Depois de alguns meses ausente (envolvido em outros projetos e por falta de tempo), resolvi tratar um assunto que julgo importante, tenho visto muita discussão e também para deixar documentado – assim, eu mesmo não “patinarei” conforme atualizar o kernel de alguns firewalls (risos).
Alguns protocolos, como FTP e SIP, apresentam uma implementação um pouco mais complexa, separando o fluxo de controle do fluxo de dados.
No caso do protocolo FTP, por exemplo, a primeira conexão, na porta TCP/21 (ftp-control), é utilizada para fins de controle (comandos para o servidor). No entanto, para a troca de dados (ftp-data), na listagem de conteúdo (ls) ou transferência de arquivos (put ou get), o servidor negocia novos sockets dinamicamente para este propósito. Para complicar um pouco mais, o ftp-data ainda pode operar em modo ativo ou passivo.

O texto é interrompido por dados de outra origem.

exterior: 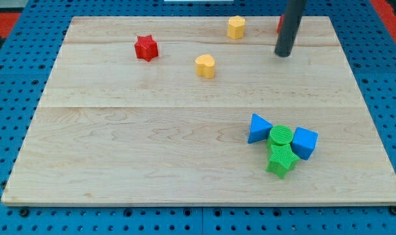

No modo ativo, a conexão ftp-data é entrante – ou seja, do servidor para os clientes. Neste caso, o servidor conectará aos clientes e utilizará o socket tcp/20 como porta de ORIGEM. Em termos de firewall, fica simples tratar o fluxo porque a porta de origem será sempre a tcp/20. Mas, por ser uma conexão entrante, costuma ser evitado.
Imagem extraída de https://pplware.sapo.pt/
Outra alternativa para o ftp-data é a utilização do modo passivo. Neste caso, a conexão se torna passante – ou seja, do servidor aos clientes (fluxo de saída). Por um lado é considerado mais seguro, mas, por outro, impõe uma dificuldade maior porque trabalha com uma alocação de portas dinamicamente (não privilegiadas).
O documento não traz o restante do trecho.